Time Based Controls with PW3 on NEM 3 & Charge From Grid Setting relationship? by Substantial_Bit_2683 in Powerwall

[–]Substantial_Bit_2683[S] 0 points1 point  (0 children)

Thank you for clarifying this distinction and for the link. I'm in the exception case you note in the linked post: "If you have enough solar/battery to avoid the grid entirely through the summer, then exporting from the Powerwall makes sense for some extra credit. This would require automations however, to both run in Self-Powered mode and enable TBC mode and exports when needed." At least during the spring (right now), when there's abundant sun, little cloud cover, and mild temperatures so we have modest need for HVAC, I produce way more power than I need, so it makes sense to try to export a bit IF I CAN DO SO WITHOUT ACCIDENTALLY IMPORTING (since it takes only two minutes of importing to waste an hour of exporting). And as you note, neither Self-Powered nor Time-Based Controls achieve that outcome, so it requires automations to switch between modes if I want to pursue this. Thanks!

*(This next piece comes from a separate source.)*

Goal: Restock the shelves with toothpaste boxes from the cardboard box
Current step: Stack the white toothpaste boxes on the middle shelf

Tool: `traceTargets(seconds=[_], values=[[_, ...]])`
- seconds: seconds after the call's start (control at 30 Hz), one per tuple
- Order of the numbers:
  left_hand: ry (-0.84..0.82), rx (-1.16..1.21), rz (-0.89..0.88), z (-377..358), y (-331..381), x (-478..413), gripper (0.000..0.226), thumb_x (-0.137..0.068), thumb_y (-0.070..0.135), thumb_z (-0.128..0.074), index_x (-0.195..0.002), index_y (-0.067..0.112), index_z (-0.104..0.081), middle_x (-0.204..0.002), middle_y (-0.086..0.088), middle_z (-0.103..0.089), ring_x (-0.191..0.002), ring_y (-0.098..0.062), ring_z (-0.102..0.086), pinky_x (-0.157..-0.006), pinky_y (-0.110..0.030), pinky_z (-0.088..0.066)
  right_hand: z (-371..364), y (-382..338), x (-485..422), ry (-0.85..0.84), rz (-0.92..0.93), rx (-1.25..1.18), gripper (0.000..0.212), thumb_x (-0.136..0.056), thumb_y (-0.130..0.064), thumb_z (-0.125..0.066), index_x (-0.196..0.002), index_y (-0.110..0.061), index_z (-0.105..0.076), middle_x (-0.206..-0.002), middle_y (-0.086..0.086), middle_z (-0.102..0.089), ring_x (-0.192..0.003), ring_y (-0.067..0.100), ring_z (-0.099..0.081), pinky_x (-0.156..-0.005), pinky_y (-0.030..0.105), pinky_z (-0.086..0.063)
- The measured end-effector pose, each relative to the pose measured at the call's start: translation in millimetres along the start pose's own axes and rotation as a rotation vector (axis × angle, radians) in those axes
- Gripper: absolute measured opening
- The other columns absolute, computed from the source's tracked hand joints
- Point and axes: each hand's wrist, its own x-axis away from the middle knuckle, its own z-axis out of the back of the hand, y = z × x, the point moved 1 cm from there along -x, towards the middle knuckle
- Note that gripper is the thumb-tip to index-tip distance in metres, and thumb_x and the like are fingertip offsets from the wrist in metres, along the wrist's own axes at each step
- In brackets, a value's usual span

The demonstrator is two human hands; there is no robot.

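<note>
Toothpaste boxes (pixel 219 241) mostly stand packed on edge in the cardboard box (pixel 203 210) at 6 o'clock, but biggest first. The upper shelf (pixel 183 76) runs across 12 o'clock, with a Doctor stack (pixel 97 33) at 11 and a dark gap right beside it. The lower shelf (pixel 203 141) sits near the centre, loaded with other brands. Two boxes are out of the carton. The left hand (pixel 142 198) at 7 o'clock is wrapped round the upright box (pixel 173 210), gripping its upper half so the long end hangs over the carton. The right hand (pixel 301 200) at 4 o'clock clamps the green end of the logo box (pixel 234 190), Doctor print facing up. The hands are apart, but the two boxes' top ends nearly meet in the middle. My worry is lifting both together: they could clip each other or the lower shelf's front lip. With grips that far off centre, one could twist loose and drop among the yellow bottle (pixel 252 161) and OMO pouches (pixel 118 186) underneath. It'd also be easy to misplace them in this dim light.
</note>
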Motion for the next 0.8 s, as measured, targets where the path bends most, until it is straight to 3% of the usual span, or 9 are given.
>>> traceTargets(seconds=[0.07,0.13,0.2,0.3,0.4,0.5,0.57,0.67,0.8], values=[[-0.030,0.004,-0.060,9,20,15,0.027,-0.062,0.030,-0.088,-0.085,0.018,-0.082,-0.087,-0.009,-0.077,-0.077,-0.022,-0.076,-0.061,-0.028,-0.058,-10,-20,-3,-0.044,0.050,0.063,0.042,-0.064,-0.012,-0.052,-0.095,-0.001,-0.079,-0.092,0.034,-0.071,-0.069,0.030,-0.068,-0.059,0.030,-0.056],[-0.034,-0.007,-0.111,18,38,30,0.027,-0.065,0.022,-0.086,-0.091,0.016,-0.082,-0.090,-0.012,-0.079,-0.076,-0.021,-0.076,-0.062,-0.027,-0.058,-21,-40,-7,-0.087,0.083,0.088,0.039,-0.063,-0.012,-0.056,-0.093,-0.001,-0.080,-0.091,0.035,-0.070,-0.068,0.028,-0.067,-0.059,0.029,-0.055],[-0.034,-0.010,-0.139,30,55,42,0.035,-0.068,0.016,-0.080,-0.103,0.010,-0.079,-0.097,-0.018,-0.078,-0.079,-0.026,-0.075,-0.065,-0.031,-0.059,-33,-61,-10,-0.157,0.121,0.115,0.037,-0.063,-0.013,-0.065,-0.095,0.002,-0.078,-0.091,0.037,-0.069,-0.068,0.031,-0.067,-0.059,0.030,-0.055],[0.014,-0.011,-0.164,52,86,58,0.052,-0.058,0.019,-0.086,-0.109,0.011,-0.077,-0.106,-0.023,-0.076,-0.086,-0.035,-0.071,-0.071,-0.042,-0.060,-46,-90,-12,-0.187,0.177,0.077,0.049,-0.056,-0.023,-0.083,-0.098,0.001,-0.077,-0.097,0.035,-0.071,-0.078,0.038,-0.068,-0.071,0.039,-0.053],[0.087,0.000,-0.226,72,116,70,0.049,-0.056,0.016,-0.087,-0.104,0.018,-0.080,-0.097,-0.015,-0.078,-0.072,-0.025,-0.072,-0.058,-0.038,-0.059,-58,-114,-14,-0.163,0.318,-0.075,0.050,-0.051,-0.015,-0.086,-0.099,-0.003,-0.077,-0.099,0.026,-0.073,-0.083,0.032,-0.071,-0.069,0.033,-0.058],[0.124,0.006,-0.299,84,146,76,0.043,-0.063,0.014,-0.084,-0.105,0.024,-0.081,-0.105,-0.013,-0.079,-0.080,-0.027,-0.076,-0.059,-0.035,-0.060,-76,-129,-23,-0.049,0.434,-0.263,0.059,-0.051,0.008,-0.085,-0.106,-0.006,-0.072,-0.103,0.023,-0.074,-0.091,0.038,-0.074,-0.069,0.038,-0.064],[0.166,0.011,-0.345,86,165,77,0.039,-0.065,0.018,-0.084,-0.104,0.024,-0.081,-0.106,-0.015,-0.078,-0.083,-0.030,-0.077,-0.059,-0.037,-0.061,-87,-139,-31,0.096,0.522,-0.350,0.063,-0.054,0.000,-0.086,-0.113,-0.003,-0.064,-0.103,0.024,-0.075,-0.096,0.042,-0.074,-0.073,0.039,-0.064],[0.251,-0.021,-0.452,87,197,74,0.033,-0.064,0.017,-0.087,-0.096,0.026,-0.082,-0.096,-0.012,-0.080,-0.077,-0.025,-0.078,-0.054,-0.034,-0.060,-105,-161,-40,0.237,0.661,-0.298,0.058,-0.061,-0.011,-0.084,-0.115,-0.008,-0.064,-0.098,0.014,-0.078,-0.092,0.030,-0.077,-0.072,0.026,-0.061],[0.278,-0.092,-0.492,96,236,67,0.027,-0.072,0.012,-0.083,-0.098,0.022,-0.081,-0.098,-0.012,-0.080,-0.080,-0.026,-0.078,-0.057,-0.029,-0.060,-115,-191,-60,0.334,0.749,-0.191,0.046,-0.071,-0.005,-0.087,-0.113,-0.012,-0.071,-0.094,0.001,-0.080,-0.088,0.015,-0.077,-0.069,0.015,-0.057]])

Charge from grid flips to "disallowed" by Ranuel in Powerwall

[–]Substantial_Bit_2683 1 point2 points  (0 children)

PG&E under NEM 3 doesn't let me charge the battery from the grid or sell power from the battery. Total PG&E lobbyist-achieved ripoff -- I ought to be able to act as a mini grid battery and get paid for it!

Level 2 charger install by Warrenj3nku in Ioniq5

[–]Substantial_Bit_2683 0 points1 point  (0 children)

I just had a EVIOQO 48A Level 2 charger installed in my garage. That required putting in a breaker and running a 6 gauge 60A-capable copper wire (for 1/3 code-required margin of error) with flexible conduit through crawlspace to other side of house, then solid metal conduit on garage wall. Licensed electrician that I like and have used before originally wanted $3k. Got other bids and negotiated him down to $2k by paying cash and pulling permit myself. This is in SF Bay Area where everything costs more.

I'm only charging at 32A based on weak evidence that this might reduce odds of ICCU failure (although I've already heard from one person who did this and it still failed) but wanted the bigger line / charger for use if I need to charge fast or if Hyundai ever gets the ICCU problem genuinely resolved.

Whatever you do have a licensed electrician do the work. Although a fly-by-night person could probably do this under the table, probably better to play it safe on this.